Ben Niles' Some Kind of Spark is an insightful look inside Julliard's Music Advancement Program for underprivileged, inner-city children from the ages of 8 to 14. We spoke to NFF alum Niles (Note By Note) about his relationship to music and his filmmaking process.
NFF: What led you to Juilliard's Music Advancement Program? Your previous film looked at the creation of a Steinway, so it begs the question: do you have a personal background in music?
Ben Niles: I don’t have a musical background but have made several attempts to learn guitar and piano in the past. I just didn’t have the patience to keep after it. I begged my mother to teach me piano but had no patience as a kid. I took guitar lessons three times over the years, and even dragged a set of drums to perform Elton John’s SOMEONE SAVED MY LIFE TONIGHT in front of my class in 3rd grade. But we always had music playing in the house and I’m absolutely a firm believer in the benefits of music education.
I was drawn to my first feature NOTE BY NOTE (which also played at Nantucket) because it represented a dying breed of hand-craftsmanship that we don’t see much of these days, not necessarily the musical aspect of it.
The story behind SOME KIND OF SPARK inspired me when I read an article in the NYT about inner-city kids in an outreach music program at the Juilliard School. Sadly, the article was about the lack of funding and the danger of the program folding. I find it puzzling that the benefits of music education are so profound and well documented and yet, our society does not embrace it in the schools. The kids in SPARK come from communities that struggle with arts funding, like most, and it was inspiring to see them grow in so many ways through their music education. As one of the teachers, Bill Ruyle, so aptly put it, “you don’t have to become a musician to benefit from music or music education. It can inform you in many ways. It’s about being a human being.
NFF: You shot the film over a two year period -- how long did it take to edit all that footage, and what were some of the hardest decisions you had to make in the editing room?

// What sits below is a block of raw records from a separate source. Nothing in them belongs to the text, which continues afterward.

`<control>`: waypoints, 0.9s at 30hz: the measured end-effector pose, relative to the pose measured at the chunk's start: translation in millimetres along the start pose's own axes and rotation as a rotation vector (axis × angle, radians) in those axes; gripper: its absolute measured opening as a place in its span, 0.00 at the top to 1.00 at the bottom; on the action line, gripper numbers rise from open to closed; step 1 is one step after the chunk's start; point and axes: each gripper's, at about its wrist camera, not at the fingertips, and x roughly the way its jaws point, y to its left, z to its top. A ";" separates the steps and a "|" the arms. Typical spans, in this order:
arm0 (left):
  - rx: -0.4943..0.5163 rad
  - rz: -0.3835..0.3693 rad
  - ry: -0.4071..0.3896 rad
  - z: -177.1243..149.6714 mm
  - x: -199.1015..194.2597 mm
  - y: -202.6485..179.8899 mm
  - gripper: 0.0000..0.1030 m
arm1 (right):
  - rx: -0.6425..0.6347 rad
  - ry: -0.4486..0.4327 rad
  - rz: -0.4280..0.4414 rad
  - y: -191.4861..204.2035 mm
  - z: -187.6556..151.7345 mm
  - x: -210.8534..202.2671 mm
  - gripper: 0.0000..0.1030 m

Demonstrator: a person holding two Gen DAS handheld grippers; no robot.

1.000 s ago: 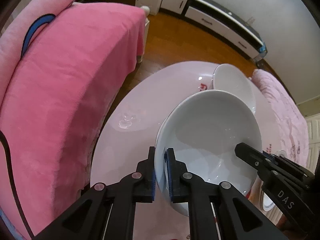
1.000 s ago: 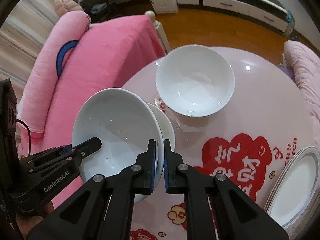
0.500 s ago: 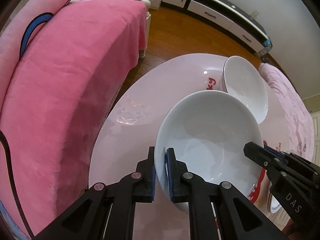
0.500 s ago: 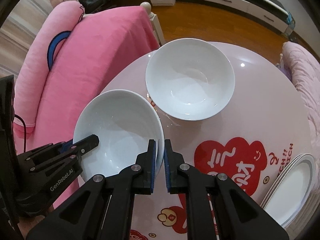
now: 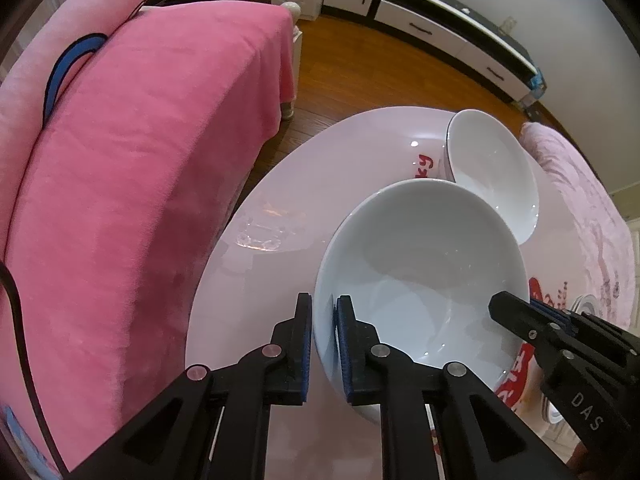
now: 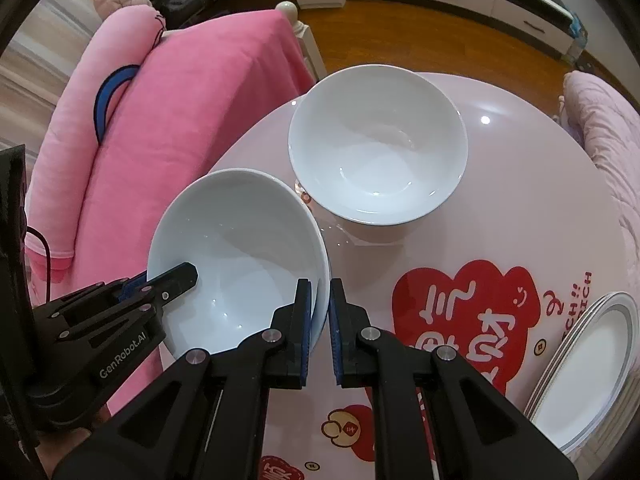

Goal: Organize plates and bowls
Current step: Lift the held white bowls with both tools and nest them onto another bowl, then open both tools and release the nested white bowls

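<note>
A white bowl (image 5: 424,276) (image 6: 236,256) is held above the round pink table (image 6: 520,208) by both grippers. My left gripper (image 5: 323,340) is shut on its left rim; it shows in the right wrist view (image 6: 176,280). My right gripper (image 6: 319,320) is shut on the opposite rim; one finger shows in the left wrist view (image 5: 516,312). A second white bowl (image 6: 378,148) (image 5: 494,172) rests on the table just beyond the held one. A stack of grey-rimmed plates (image 6: 588,364) sits at the table's right edge.
A pink blanket-covered sofa (image 5: 132,168) stands close against the table's left side. A pale pink cushioned seat (image 6: 608,140) borders the far right. The table (image 5: 304,188) carries red printed decorations (image 6: 464,320). Wooden floor and white cabinets lie beyond.
The held bowl has risen off the bowl that was under it and moved with both grippers toward the second bowl, which now looks nearer.
</note>
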 end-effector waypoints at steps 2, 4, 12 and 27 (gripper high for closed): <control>-0.001 0.003 -0.004 -0.5 -1.5 0.4 0.87 | -0.003 -0.001 -0.001 0.5 -1.0 -1.2 0.90; -0.005 0.000 -0.006 -1.6 -3.0 1.2 0.86 | -0.003 -0.004 -0.002 0.5 -3.1 -2.7 0.90; 0.002 0.028 -0.022 -2.5 -10.8 4.7 0.65 | 0.007 -0.028 -0.011 -2.8 -9.5 -12.9 0.86; -0.042 0.034 -0.042 -6.6 -35.1 10.5 0.07 | 0.166 -0.098 0.120 -43.3 -16.3 -35.7 0.00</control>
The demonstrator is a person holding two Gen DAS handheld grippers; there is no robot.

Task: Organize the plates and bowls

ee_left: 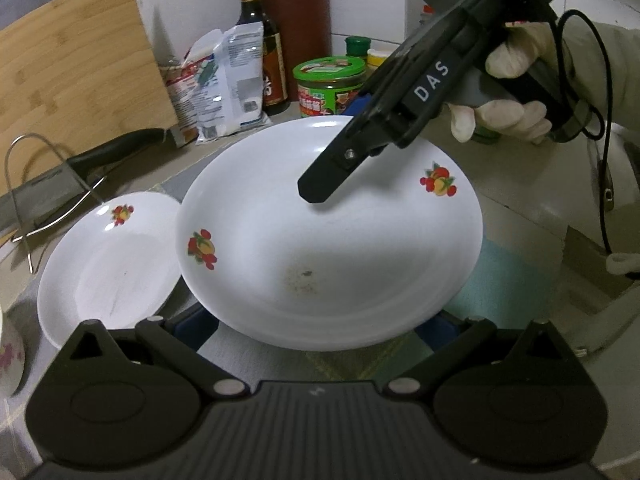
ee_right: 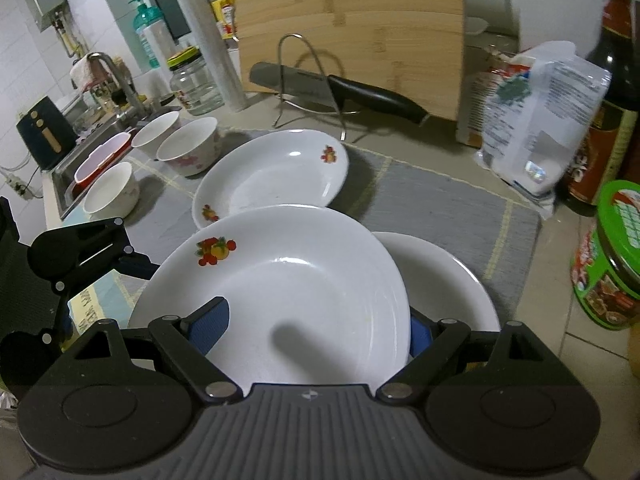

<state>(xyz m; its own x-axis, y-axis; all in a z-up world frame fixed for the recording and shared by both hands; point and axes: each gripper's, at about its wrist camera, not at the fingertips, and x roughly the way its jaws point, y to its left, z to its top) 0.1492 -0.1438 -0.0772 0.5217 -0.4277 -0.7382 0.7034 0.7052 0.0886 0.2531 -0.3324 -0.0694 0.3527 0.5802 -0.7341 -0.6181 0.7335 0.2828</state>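
Observation:
A white plate with fruit decals [ee_left: 328, 248] is lifted above the grey mat; it also shows in the right wrist view [ee_right: 280, 288]. My right gripper [ee_right: 316, 328] is shut on the plate's rim, one blue pad [ee_right: 208, 326] above and one [ee_right: 420, 336] below; its finger reaches over the plate in the left wrist view [ee_left: 324, 184]. My left gripper [ee_left: 316, 332] is open under the plate's near edge. A second decal plate [ee_left: 108, 264] lies on the mat [ee_right: 440, 200]; it also shows in the right wrist view [ee_right: 276, 172]. A third plate [ee_right: 448, 284] sits beneath the held one. Three bowls [ee_right: 188, 148] stand near the sink.
A wire plate rack [ee_right: 308, 80] holds a black-handled knife [ee_right: 360, 92] before a bamboo cutting board [ee_right: 352, 20]. A flour bag [ee_right: 536, 128], sauce bottle [ee_left: 260, 40] and green-lidded jar [ee_right: 612, 256] stand at the right. The sink [ee_right: 96, 152] lies far left.

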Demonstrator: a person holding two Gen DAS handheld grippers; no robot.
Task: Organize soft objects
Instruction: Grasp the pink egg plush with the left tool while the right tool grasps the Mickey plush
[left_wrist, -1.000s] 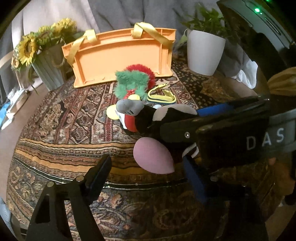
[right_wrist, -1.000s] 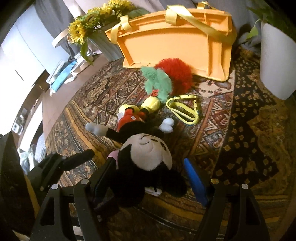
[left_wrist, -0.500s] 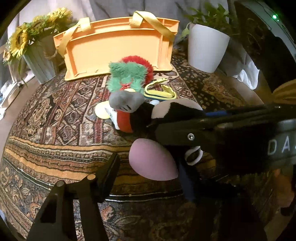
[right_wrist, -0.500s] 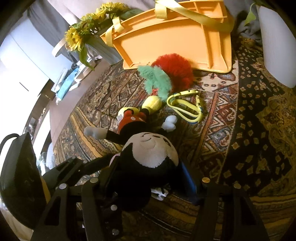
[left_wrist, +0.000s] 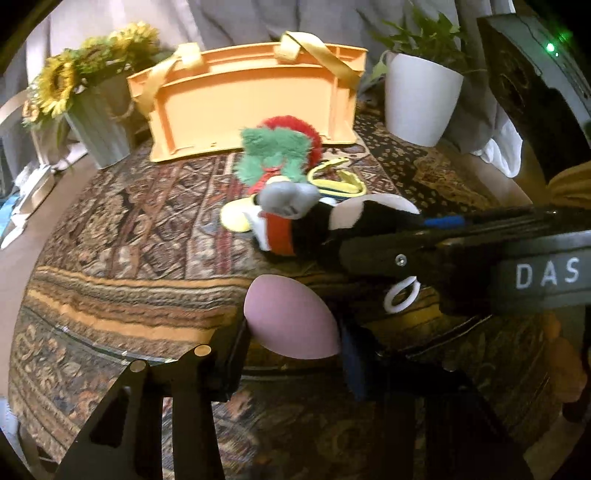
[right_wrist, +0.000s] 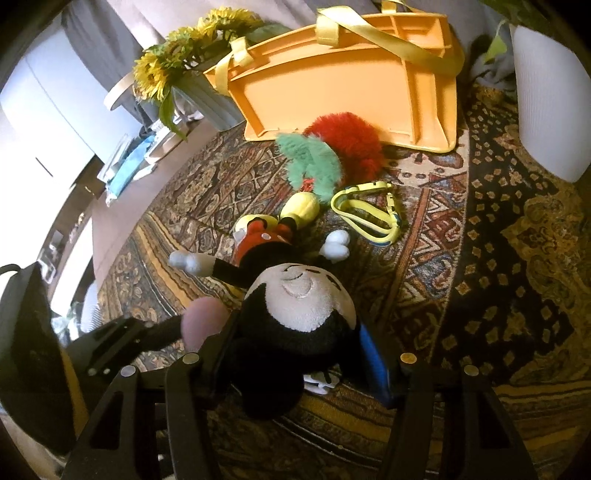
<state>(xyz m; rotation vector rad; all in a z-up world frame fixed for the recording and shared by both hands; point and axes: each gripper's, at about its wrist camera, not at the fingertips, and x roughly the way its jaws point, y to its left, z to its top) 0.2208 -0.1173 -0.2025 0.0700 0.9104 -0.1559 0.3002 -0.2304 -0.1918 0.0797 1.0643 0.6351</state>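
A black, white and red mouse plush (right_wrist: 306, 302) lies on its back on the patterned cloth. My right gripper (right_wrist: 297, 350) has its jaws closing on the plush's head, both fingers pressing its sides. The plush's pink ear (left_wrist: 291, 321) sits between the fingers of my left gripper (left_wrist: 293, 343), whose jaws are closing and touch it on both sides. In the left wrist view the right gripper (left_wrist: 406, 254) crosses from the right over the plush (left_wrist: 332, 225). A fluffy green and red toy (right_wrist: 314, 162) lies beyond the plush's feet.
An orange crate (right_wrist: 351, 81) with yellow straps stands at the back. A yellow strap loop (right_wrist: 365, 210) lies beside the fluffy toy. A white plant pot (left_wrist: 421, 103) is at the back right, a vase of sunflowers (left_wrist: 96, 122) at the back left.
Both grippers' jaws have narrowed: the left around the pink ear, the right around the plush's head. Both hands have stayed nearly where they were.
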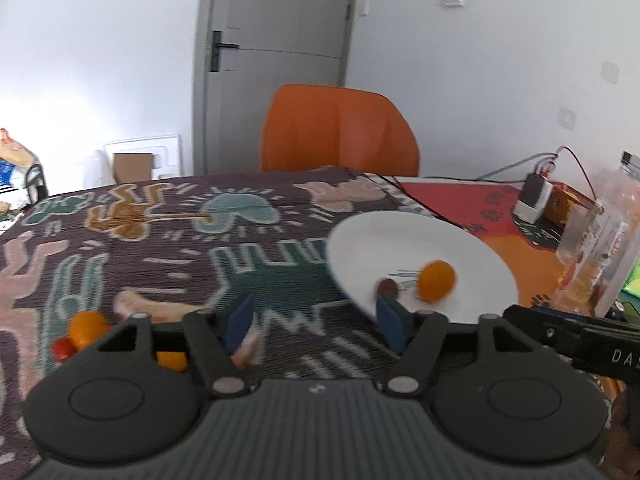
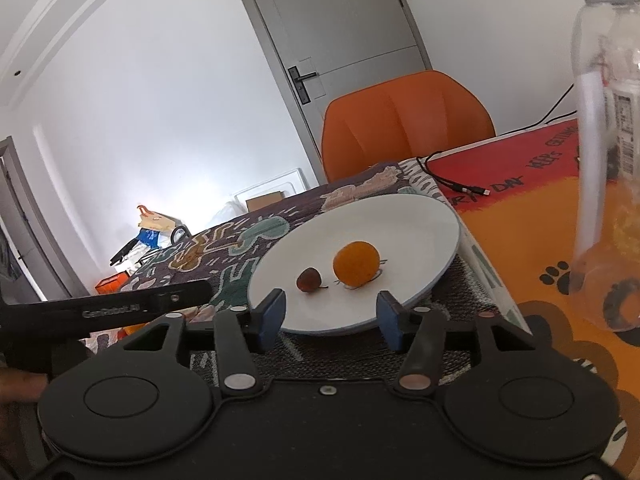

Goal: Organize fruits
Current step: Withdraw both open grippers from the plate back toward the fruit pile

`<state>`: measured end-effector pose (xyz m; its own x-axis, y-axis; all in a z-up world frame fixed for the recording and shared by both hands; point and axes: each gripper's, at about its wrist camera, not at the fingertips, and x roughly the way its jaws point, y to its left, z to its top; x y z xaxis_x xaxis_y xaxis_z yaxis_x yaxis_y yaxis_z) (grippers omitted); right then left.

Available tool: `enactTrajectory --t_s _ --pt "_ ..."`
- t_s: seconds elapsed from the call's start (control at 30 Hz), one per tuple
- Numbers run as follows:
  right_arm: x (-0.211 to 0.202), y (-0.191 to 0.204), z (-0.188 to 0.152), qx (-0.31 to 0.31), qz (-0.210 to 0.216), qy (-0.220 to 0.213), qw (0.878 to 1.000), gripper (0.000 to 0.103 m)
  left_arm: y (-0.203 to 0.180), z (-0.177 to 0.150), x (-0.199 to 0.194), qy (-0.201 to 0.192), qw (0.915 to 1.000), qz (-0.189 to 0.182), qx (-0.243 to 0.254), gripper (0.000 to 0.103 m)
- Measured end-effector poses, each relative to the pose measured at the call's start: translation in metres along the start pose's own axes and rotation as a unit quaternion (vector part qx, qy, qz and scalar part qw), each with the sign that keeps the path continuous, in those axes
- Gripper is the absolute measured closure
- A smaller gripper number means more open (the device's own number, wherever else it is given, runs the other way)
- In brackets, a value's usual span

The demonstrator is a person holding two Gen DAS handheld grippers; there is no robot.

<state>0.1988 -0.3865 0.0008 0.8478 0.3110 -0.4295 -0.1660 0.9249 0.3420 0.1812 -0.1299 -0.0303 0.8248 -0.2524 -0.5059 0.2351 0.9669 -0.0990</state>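
A white plate (image 1: pixel 400 240) lies on the patterned cloth and holds an orange fruit (image 1: pixel 436 282) and a small dark red fruit (image 1: pixel 387 288). My left gripper (image 1: pixel 316 320) is open just left of the plate, its right pad at the plate's near rim, with nothing between the pads. To its left, loose fruit lies on the cloth: an orange one (image 1: pixel 86 328), a small red one (image 1: pixel 62 348) and another orange one (image 1: pixel 172 360). In the right wrist view my right gripper (image 2: pixel 331 318) stands open over the near rim of the plate (image 2: pixel 400 232), short of the orange fruit (image 2: pixel 356 263) and the dark fruit (image 2: pixel 308 279).
A clear plastic bottle (image 2: pixel 608 160) stands close on the right on an orange and red mat (image 2: pixel 520 208). Cables (image 2: pixel 452 184) and a small charger box (image 1: pixel 534 196) lie behind the plate. An orange chair (image 1: pixel 340 132) stands at the table's far edge.
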Motion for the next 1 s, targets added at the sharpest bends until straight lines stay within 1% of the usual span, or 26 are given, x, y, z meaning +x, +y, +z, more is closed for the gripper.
enactTrajectory --t_s 0.03,0.07,0.13,0.2,0.23,0.33,0.37,0.4,0.43,0.5,0.6,0.8,1.0 --pt "0.001 0.002 0.000 -0.002 0.000 0.001 1.000 0.048 0.004 -0.001 -0.004 -0.002 1.0000 0.006 -0.001 0.028" --pt "0.002 0.004 -0.001 -0.002 -0.001 0.001 1.000 0.045 0.007 -0.001 -0.007 -0.003 0.9999 0.010 -0.001 0.027" --pt "0.003 0.006 -0.001 -0.003 -0.002 0.001 1.000 0.037 0.013 -0.004 -0.013 -0.006 0.9998 0.019 -0.002 0.023" --pt "0.003 0.011 -0.002 -0.008 -0.003 -0.003 1.000 0.027 0.019 -0.006 -0.019 -0.006 0.9995 0.029 -0.007 0.022" --pt "0.002 0.013 -0.003 -0.010 -0.002 -0.004 1.000 0.025 0.022 -0.008 -0.021 -0.007 0.9994 0.034 -0.010 0.021" --pt "0.004 0.020 -0.005 -0.014 0.001 -0.004 1.000 0.015 0.032 -0.012 -0.029 -0.008 0.9989 0.044 -0.016 0.019" --pt "0.005 0.022 -0.005 -0.015 0.001 -0.004 1.000 0.007 0.035 -0.014 -0.032 -0.010 0.9988 0.043 -0.020 0.017" --pt "0.005 0.025 -0.006 -0.017 0.002 -0.004 1.000 0.001 0.039 -0.016 -0.036 -0.014 0.9990 0.035 -0.023 0.013" --pt "0.005 0.028 -0.007 -0.020 0.003 -0.005 1.000 0.000 0.043 -0.018 -0.040 -0.018 0.9990 0.030 -0.027 0.008" --pt "0.006 0.033 -0.008 -0.027 0.010 -0.004 1.000 0.000 0.049 -0.021 -0.046 -0.022 0.9985 0.037 -0.034 0.006" --pt "0.010 0.039 -0.009 -0.032 0.011 0.001 0.999 0.000 0.059 -0.026 -0.051 -0.021 0.9973 0.054 -0.045 0.005" --pt "0.017 0.052 -0.013 -0.041 0.014 0.012 0.999 0.000 0.081 -0.035 -0.057 -0.015 0.9947 0.077 -0.067 0.005" --pt "0.018 0.067 -0.017 -0.052 0.026 0.010 0.998 0.000 0.098 -0.045 -0.058 -0.010 0.9928 0.091 -0.078 0.005"
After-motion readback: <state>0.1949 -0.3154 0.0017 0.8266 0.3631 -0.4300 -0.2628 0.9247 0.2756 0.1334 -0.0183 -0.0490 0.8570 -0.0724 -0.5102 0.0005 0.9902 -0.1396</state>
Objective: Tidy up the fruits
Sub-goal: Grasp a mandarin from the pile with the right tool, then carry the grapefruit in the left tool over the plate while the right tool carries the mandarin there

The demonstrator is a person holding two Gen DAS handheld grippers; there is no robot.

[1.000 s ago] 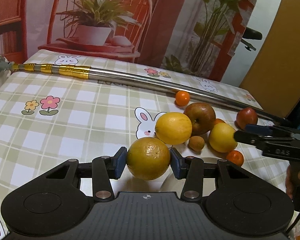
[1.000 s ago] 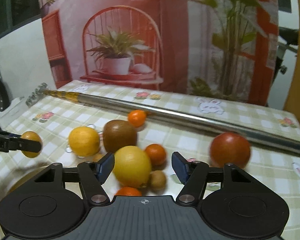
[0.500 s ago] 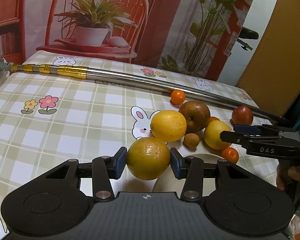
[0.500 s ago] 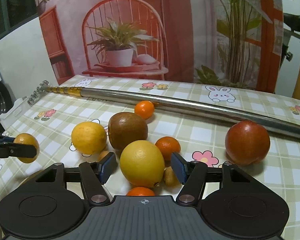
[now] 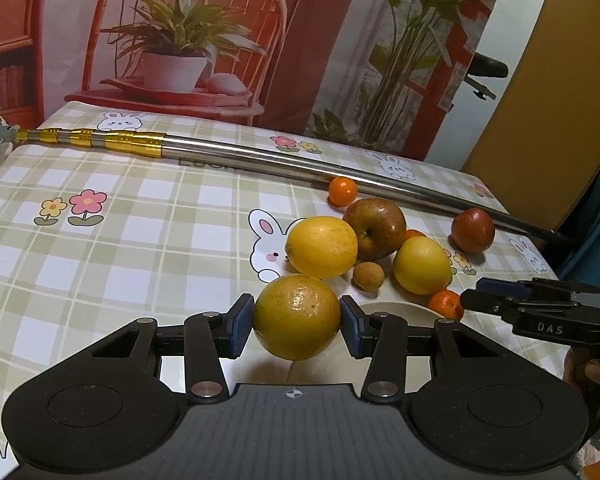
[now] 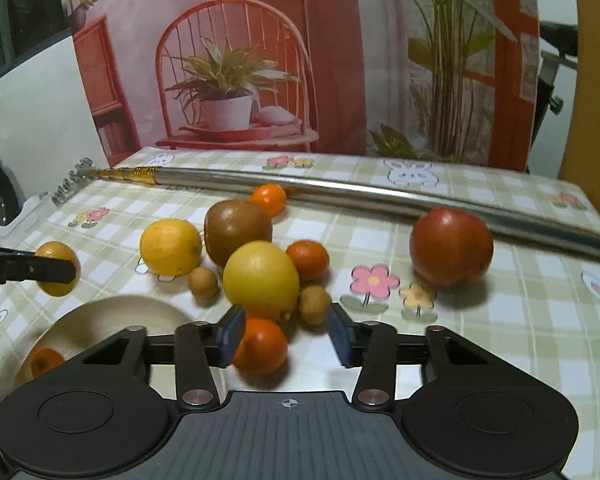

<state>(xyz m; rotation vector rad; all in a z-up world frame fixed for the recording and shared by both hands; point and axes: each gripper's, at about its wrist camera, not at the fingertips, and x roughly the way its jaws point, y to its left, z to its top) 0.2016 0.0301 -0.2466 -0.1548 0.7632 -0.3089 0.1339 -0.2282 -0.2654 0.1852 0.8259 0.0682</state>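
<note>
My left gripper (image 5: 297, 323) is shut on a rough yellow-orange orange (image 5: 297, 316), held above a cream bowl (image 5: 396, 310). The bowl (image 6: 112, 316) in the right wrist view holds a small mandarin (image 6: 44, 362). My right gripper (image 6: 286, 336) is open, its pads either side of a small mandarin (image 6: 260, 346) on the cloth, just in front of a yellow lemon (image 6: 260, 280). Behind lie another lemon (image 6: 171, 246), a brown apple (image 6: 236, 228), a red apple (image 6: 451, 246), mandarins and small brown longans (image 6: 314, 310).
A long steel pole with a gold end (image 5: 260, 158) lies across the back of the checked tablecloth (image 5: 100, 248). A printed backdrop stands behind the table. The right gripper shows in the left wrist view (image 5: 540, 308) at the right edge.
My right gripper has drawn back and lowered, so the small mandarin now sits between its pads. My left gripper still holds the orange, shifted slightly over the bowl.
</note>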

Niles: We filmed SPARK over a 2+ year period and another year of editing. In the film we follow 6 kids but we documented about 13 over time. It was difficult to pin-point the group we really wanted at first. We were coming in very cold as no one had been allowed to film this program before and there were 60 kids at the first audition. That was tough in itself but then editing kids out after all their time and openness was hard. I tried to remind the families often that this could happen but surely there was some disappointment. But the hardest call was keeping in the scene where Ami has a very difficult recital. My editor, Sara Pellegrini, and I wrestled with this for weeks. It’s a hard scene to watch and we were sensitive to Ami having to relive this over and over. I screened the film for her and her mother and we discussed why we wanted it in. (It’s true to form for any musician and helped illustrate that learning/playing music is not all a bed of roses.) The next day, Ami’s mother called me and we discussed it further. in the end, it was their call and I’m pleased they gave their consent. Now, when Ami comes to festivals, she gets a standing ovation for her bravery and perseverance. She deserves every bit.
NFF: What was it like working with such a large cast of children and educators?
Niles: Working with a large cast of students and educators was difficult, at best. I learned a lot from this but each of our kids and teachers in the film represented something we felt we needed. Everyone was terrific to work with but logistically, it was a challenge and certainly made Sara’s job that much harder. Juilliard was great to give us such unfettered access but filming in any institution like that always has a certain amount of red tape involved. As a documentary filmmaker, I don’t have 3-4 people on staff to assist with stuff like that so any similar scenario like this in the future would have to be met with more support.
NFF: Do you have another project in the works yet?
Niles: I am very excited about another project I am currently on. Quite a departure from my first two films, STILL WE RISE is a feature length doc about 3 mental health clinicians in war-torn Liberia. I am co-directing with Molly Raskin, a seasoned journalist and filmmaker for the PBS News Hour, among others.
Liberia has only one practicing psychiatrist for a country of 4 million and 40% are believed to have PTSD—not to mention the trauma from the recent Ebola crisis. Our film follows Quendi, Helena and Aaron, all survivors of the war, as they attend school and ultimately graduate as the first class of mental health clinicians determined to help heal their country. Their perseverance and fortitude is palpable and inspiring to watch. The film is in production and we will return for a final round of filming later this summer with an eye on a finished edit early next year.